Another issue, Brilliant said, is that there will be a need to develop a way for regulators and other fishers to know what traps are below the surface without giving away the anonymity of those who own them.

“You need a system that can assimilate [ropeless trap] data and then share that data in a way that’s probably anonymous but allows me to see where all the traps are in an area,” he said.

NOAA involvement with the ropeless fishing gear industry is relatively new. The agency first released a plan to work with the industry in 2018 and was given $1 million by Congress to accelerate development for commercial fishing. Currently, the agency is working with ten industry partners, three of which claim to have commercially viable products, and one of which estimates it could make 200,000 traps in the next two years. In addition, there are limited test fishing projects with ropeless gear underway off the coasts of Maritime Canada, Cape Cod, California, and Australia.
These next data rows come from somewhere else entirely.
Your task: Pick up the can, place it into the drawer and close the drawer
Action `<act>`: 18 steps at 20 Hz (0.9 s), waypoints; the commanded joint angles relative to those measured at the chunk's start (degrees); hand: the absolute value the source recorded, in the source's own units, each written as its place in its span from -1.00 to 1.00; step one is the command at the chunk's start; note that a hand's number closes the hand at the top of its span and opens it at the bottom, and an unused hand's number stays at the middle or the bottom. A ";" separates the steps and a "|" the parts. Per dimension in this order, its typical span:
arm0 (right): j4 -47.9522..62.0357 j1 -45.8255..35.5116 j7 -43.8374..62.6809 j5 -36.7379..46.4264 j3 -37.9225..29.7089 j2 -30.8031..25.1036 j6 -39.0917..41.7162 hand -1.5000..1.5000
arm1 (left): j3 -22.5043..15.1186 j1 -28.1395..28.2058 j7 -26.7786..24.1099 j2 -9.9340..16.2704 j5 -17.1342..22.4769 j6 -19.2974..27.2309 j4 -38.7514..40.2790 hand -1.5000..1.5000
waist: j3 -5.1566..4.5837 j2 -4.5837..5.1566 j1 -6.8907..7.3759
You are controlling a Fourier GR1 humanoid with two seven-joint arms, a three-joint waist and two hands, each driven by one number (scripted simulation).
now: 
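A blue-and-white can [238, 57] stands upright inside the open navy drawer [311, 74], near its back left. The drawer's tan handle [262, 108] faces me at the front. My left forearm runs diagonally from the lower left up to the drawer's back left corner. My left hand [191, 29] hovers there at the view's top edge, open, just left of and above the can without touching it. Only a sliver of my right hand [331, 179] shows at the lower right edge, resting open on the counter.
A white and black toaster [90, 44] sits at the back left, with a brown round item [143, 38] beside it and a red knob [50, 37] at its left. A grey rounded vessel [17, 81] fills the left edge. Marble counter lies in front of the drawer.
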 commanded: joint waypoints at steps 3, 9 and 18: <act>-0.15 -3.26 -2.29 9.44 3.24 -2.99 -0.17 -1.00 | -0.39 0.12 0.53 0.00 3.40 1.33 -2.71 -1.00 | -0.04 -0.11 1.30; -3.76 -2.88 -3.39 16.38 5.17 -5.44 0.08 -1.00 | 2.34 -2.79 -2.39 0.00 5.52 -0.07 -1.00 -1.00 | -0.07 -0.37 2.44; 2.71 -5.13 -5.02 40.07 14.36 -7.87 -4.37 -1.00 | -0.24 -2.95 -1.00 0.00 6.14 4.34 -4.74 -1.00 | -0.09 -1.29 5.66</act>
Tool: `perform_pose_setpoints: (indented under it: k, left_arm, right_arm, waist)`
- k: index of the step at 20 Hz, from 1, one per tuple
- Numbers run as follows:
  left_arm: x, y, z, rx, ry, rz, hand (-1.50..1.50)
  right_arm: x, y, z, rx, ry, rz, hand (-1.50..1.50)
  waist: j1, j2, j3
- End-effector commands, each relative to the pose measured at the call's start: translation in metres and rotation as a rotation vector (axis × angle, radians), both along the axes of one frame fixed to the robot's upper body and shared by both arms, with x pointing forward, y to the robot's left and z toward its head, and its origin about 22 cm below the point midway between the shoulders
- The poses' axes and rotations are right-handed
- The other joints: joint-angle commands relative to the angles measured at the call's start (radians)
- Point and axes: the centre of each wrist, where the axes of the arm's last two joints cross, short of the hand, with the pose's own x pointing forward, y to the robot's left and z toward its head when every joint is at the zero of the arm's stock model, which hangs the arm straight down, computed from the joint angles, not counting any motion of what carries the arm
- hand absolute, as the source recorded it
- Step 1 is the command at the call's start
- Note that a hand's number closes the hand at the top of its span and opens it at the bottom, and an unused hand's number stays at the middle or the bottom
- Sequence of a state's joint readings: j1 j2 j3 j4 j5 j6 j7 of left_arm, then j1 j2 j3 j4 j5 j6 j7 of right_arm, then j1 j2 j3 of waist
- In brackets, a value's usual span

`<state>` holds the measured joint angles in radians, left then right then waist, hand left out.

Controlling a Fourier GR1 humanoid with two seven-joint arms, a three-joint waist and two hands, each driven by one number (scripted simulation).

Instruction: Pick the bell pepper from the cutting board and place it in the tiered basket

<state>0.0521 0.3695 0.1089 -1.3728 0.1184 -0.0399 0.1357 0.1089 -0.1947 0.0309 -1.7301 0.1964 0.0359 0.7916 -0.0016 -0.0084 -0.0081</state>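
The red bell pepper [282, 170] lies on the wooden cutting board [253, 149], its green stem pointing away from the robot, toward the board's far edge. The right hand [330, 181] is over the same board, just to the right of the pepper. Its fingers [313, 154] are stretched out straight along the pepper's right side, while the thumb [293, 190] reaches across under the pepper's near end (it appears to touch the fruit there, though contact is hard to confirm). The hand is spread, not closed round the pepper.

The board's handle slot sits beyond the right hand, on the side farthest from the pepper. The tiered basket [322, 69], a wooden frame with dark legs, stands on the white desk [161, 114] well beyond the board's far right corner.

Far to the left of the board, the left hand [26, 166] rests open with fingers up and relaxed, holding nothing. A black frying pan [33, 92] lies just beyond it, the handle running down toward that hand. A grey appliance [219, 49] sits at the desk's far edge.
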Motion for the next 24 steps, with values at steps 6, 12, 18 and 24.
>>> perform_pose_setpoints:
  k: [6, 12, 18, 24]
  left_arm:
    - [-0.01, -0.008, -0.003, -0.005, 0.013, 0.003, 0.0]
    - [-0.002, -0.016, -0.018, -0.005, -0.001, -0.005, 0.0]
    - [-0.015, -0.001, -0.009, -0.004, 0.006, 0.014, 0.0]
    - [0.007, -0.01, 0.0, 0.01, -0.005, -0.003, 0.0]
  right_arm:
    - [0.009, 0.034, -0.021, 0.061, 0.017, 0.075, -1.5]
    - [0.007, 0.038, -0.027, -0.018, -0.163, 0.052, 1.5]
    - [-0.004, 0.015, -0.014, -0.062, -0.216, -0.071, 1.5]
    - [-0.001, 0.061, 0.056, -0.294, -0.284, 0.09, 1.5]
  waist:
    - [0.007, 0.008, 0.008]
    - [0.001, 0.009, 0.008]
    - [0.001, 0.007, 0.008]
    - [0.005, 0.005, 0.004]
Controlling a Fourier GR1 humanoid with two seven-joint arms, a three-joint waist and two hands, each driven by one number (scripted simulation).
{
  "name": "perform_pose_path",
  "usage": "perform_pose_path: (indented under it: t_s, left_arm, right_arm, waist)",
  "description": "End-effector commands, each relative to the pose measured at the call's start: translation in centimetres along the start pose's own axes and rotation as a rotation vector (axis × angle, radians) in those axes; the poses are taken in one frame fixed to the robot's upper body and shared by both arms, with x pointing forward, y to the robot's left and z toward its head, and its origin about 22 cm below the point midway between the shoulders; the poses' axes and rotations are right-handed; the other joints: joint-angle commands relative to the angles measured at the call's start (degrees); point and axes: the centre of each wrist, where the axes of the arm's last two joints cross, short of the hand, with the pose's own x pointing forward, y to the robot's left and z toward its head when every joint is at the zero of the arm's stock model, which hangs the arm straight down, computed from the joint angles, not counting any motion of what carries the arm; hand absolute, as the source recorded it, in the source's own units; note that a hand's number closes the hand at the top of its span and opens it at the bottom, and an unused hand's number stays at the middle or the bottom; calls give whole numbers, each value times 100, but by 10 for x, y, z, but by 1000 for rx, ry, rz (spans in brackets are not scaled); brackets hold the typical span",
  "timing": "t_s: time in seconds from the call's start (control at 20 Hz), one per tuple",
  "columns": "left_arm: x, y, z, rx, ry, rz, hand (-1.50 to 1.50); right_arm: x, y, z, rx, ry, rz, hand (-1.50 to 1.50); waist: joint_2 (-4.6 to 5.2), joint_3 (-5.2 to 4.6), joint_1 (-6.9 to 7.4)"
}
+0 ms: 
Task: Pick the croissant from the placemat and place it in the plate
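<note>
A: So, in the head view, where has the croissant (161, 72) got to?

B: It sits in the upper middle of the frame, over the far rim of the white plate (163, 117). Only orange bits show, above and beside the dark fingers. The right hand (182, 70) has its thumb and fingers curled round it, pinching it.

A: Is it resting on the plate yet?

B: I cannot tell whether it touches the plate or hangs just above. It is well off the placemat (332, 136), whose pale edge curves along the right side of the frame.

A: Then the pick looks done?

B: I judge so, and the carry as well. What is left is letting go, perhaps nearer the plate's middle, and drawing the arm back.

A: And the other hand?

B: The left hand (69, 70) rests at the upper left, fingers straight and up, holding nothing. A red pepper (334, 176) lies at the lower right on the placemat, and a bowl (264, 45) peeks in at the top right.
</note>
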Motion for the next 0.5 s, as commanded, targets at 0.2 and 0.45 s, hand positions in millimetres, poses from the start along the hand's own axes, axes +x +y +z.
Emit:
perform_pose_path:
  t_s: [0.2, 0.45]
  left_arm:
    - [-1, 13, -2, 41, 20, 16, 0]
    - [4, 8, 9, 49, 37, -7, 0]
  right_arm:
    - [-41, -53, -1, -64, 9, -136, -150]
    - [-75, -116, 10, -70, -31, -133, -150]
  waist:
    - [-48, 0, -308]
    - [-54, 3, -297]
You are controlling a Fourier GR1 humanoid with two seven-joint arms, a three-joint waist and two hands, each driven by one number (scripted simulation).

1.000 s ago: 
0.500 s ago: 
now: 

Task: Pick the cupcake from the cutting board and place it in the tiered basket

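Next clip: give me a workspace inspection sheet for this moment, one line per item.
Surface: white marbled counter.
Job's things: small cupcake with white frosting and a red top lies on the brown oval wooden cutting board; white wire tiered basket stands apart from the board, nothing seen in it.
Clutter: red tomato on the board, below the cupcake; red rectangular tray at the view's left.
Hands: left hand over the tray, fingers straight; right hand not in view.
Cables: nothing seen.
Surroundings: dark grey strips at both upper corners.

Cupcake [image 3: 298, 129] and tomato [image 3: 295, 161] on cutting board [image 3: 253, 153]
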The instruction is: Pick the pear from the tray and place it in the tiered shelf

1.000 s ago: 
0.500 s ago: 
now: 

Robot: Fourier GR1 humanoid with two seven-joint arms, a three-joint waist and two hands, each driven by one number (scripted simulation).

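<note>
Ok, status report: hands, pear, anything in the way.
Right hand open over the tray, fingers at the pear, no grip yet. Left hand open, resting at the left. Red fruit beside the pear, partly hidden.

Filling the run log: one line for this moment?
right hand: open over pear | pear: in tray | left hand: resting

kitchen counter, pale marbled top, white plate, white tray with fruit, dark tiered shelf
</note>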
While there is resistance to ropeless technology among some fisheries, mandated closures of vertical line traps to protect right whales may create more openness among fisheries to experiment with limited use of ropeless traps. The traps are not perfect, but they are better than staying on shore, Brilliant said.

“I keep saying these closures are the solution to reducing entanglements. Ropeless gear is the solution to the closures,” Brilliant said.